• **BRIEF**: Locate the lines of the listing below that hold "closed", then copy each of them.

• **DATA SECTION**:
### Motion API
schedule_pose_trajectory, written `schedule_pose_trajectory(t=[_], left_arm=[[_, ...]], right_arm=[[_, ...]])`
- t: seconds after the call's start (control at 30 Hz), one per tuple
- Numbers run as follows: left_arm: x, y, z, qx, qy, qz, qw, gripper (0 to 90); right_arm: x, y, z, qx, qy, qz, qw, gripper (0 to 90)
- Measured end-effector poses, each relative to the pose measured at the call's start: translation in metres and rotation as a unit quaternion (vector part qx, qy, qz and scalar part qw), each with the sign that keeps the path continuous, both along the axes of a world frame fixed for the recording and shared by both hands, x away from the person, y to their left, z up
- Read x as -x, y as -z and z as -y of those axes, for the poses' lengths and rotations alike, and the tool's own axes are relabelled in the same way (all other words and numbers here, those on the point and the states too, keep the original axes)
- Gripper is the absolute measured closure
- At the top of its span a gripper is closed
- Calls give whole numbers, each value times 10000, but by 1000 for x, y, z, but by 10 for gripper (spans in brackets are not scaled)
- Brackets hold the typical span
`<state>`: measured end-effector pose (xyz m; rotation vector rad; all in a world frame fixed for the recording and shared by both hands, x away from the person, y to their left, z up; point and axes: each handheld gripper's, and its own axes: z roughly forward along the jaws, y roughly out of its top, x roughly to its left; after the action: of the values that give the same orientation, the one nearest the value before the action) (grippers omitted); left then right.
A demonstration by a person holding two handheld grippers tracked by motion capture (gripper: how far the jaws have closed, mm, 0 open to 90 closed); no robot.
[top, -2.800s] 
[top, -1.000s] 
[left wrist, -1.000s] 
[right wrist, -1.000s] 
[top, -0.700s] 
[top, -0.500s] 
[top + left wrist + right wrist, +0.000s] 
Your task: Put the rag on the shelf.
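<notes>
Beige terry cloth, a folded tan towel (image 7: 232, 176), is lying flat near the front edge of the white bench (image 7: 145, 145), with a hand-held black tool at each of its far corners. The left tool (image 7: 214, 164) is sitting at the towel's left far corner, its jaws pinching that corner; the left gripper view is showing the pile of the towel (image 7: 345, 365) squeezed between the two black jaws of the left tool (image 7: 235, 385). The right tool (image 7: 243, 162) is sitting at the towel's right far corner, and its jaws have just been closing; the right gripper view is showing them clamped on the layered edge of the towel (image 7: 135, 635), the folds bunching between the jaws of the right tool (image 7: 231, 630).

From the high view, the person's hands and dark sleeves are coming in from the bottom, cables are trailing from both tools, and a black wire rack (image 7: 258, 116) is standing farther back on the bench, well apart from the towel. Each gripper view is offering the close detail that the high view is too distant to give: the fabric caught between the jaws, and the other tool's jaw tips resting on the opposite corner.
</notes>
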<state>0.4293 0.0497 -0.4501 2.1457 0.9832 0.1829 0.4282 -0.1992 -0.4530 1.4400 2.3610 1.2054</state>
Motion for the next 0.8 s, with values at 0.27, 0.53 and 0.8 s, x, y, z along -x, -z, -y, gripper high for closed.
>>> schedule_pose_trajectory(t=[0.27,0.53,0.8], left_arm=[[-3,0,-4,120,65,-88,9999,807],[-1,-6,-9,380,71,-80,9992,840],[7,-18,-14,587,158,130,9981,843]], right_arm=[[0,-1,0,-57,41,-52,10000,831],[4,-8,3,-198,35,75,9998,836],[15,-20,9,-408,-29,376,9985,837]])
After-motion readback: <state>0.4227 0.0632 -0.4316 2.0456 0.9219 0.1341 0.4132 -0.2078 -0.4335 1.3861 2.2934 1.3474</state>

• **RESPONSE AREA**:
- At the top of its span a gripper is closed
A demonstration by a person holding two handheld grippers tracked by motion capture (gripper: how far the jaws have closed, mm, 0 open to 90 closed); no robot.
Motion for the next 0.8 s, with values at 0.27, 0.53 and 0.8 s, x, y, z along -x, -z, -y, gripper high for closed.

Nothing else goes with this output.